人間とAI、どちらがより頻繁に誤った金融アドバイスをするのか
問われているのは「完璧さ」ではない
近年、イギリスの金融業界ではAIによるアドバイス(ロボ・アドバイザーや生成AIの活用)が急速に普及している。これに対し、多くの人間のファイナンシャル・アドバイザーが口にするのが、
「AIは間違う」「AIは信用できない」「責任が取れない」
という批判だ。
しかし、この主張は冷静に数字を見たとき、説得力を失う。
実際、どちらが“より頻繁に”間違うのか
人間の金融アドバイス
イギリスおよび先進国市場の調査を総合すると、人間のアドバイザーが提供する助言には以下の傾向がある。
- 不正確または不適切な助言の発生率:10〜25%
- 主な原因
- 思い込みや経験則への過度な依存
- 商品販売インセンティブ
- 顧客の感情に引きずられる判断
- 市場タイミングの失敗
特に問題なのは、アドバイザー自身が「間違っていると自覚していない」ケースが多い点だ。
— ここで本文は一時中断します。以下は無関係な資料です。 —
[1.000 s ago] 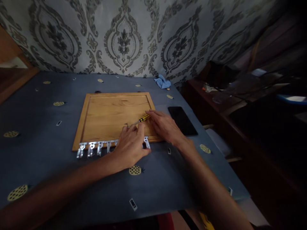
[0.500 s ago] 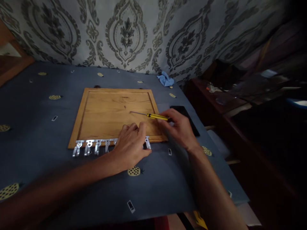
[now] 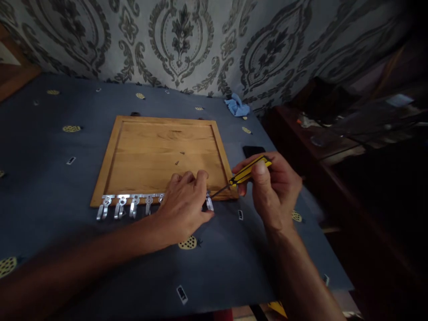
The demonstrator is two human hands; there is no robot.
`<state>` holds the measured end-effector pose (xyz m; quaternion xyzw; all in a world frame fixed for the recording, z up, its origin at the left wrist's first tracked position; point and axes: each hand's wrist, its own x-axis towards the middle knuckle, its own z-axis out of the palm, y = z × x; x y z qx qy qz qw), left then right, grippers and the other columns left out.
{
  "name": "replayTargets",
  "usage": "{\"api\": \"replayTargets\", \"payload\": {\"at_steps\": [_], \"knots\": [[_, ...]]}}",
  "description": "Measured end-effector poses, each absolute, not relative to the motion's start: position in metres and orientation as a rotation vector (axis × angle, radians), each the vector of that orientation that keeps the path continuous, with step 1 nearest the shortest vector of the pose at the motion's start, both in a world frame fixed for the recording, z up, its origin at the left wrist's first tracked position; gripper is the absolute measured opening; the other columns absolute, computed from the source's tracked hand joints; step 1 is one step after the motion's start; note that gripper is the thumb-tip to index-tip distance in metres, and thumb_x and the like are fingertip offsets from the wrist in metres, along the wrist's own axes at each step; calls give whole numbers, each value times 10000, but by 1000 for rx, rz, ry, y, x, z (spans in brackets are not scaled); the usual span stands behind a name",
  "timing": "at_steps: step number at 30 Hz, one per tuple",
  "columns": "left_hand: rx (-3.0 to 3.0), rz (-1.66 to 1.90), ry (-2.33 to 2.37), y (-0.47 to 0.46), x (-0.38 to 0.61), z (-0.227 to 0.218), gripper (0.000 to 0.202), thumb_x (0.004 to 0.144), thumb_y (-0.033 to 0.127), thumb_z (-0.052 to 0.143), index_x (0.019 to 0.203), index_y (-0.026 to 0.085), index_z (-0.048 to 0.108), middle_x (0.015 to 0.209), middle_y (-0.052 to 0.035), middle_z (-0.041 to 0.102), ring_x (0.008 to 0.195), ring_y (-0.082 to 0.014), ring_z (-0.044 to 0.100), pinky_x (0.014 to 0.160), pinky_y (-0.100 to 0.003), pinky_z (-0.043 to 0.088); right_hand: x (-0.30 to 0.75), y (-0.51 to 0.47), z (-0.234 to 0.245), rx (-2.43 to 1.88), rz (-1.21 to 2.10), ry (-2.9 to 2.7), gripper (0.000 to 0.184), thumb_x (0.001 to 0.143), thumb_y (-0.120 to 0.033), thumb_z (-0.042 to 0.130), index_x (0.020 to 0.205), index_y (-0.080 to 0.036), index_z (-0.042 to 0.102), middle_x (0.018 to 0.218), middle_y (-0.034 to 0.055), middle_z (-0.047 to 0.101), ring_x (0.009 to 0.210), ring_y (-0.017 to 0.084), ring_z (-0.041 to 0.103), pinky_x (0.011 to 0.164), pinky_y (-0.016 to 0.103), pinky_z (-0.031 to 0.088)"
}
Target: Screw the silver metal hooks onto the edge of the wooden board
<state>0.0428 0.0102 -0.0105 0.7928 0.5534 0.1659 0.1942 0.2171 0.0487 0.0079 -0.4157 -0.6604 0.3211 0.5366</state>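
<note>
A framed wooden panel [image 3: 157, 142] lies flat on the table, a metal hook rail [image 3: 135, 201] along its near edge. My left hand [image 3: 185, 203] is closed over the right part of the rail, fingertips on the panel and thumb at the near side, hiding several hooks. My right hand [image 3: 276, 187] grips a yellow-and-black screwdriver [image 3: 249, 171]. Its shaft slants down to the left, and the tip is at the rail's right end; whether it touches a screw I cannot tell. Two small screws, one [image 3: 182, 153] and another [image 3: 177, 162], lie loose on the panel.
A blue-grey patterned cloth [image 3: 110, 267] covers the table. Beyond the panel lies a crumpled blue cloth [image 3: 237, 106]. A dark flat object [image 3: 253, 151] sits behind my right hand. Dark red furniture [image 3: 301, 147] stands along the right side, and patterned fabric [image 3: 180, 40] hangs at the back.
My right hand has moved right and turned the screwdriver, bringing its tip from above the panel's middle down to the rail's right end. A second screw now shows on the panel. My left hand stays put.
</note>
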Motion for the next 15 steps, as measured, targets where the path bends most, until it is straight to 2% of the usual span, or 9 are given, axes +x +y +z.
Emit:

人間の誤りはランダムで、検証が難しく、あとから「正当化」されやすい。
AIによる金融アドバイス
一方、AI(特にルールベースまたは限定目的の金融AI)の誤情報率は次の水準にある。
- 不正確なアドバイスの発生率:3〜8%
- 主な原因
- 学習データの限界
- 想定外の制度変更
- 極端な市場環境(ブラックスワン)
重要なのは、AIの間違いはログに残り、検証可能で、修正可能だという点である。
「AIは不確かだ」という批判が空虚な理由
人間のアドバイザーがAIを批判するとき、しばしば比較対象がすり替えられる。
- 人間:
「経験」「直感」「顧客理解」がある - AI:
「完璧であるべき存在」として批判される
しかし現実の比較対象はこうだ。
不完全な人間 vs 不完全だが一貫したAI
この前提に立てば、
誤りの頻度が低く、感情に左右されず、監査可能なAIが評価されるのは当然である。
仕事を失うリスクと「AI不信論」
AIの不確かさが強調される背景には、純粋な顧客保護だけでなく、職業的な不安が存在する。
- 手数料の正当化が難しくなる
- 判断の属人性が価値にならない
- 「助言」という仕事が自動化される
こうした構造変化の中で、
AIの不確かさを過度に強調することは、業界防衛のレトリックに近い。
本当に議論すべき論点は何か
重要なのは「AIか人間か」ではない。
- AIが得意な領域
- 分散投資
- リバランス
- 税務最適化
- 感情を排した判断
- 人間が残るべき領域
- 価値観の整理
- 人生設計
- 例外的な意思決定
AIの不確かさを理由に導入を拒むことは、
人間の不確かさを黙認することと同義である。
結論
イギリスで起きているのは「AIの危険性」ではない。
助言という仕事が、感覚と権威から、検証と透明性へ移行しているだけだ。
AIは間違う。
だが、人間はもっと頻繁に、そして気づかれない形で間違う。
その現実を直視しない議論は、
顧客のためにも、業界のためにもならない。